Friday, August 05, 2005

Not for our purposes but for their own

One of the nanny families has kittens, two little rough-furred fuzzballs found starving by a roadside. All week I have watched the human children and the cat children learning each other, roughly, heavy-handed, claws out. The youngest boy feeds the cats from on top of a wooden chest, out of their reach, crying when they get too close. The cats, afraid of the height of even a short human, clamber out of arms and up necks, digging their feet into napes and scalps trying to grab a hold. Gently, we tell them, gently, while the kittens in their crate tussel, digging teeth and claws into each other's necks and crying piteously when pinned. Gently, we tell them, gently, mixing condensed goats' milk and kitten formula and setting it down for cats who already are more interested in stalking and eating the giant carolina roaches that sneak in through the cracks in the sunroom. They go their way in our lives, I guess.
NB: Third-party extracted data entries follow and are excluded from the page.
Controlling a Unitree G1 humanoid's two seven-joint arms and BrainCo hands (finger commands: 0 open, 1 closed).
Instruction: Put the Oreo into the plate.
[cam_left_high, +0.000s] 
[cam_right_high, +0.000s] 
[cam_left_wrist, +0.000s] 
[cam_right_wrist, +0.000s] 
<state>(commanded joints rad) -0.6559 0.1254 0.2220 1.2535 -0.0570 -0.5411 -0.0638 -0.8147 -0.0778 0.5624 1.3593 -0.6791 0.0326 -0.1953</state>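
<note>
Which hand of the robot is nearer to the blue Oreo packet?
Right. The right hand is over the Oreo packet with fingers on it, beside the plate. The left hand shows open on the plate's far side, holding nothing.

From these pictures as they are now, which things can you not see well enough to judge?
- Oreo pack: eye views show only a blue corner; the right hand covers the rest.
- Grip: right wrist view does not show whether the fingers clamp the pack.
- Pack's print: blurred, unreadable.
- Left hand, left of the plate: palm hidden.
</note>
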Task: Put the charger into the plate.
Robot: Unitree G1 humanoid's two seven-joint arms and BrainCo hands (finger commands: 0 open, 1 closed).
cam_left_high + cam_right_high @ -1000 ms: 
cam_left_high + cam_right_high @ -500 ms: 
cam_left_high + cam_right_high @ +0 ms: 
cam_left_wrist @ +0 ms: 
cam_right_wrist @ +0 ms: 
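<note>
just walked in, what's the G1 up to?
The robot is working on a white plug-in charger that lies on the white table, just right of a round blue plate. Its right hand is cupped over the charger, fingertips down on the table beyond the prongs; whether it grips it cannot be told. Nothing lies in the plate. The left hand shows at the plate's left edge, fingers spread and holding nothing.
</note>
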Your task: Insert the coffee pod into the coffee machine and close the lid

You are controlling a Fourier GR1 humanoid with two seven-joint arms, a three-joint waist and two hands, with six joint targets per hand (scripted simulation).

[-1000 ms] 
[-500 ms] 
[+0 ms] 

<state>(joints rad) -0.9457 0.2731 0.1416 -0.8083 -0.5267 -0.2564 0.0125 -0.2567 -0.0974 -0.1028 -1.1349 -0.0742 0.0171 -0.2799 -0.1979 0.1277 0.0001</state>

Anyway, parrots can do abstract math, and chimpanzees can talk like deaf people, and every house on my road also encloses something with fur or fins or feathers, something that looks us in the eye and does not know our names. Space travel is all well and good, but if we met sentience out there, who's to say we'd know it there either?



Blogger Dale said...

Yes. I often am entertained by the people who so earnestly go looking for alien life, as though our problem was to find messages of a sort we already expect. Surely the difficulty will be to discover what thing it is that we already have, which is a message? And then to learn to read it?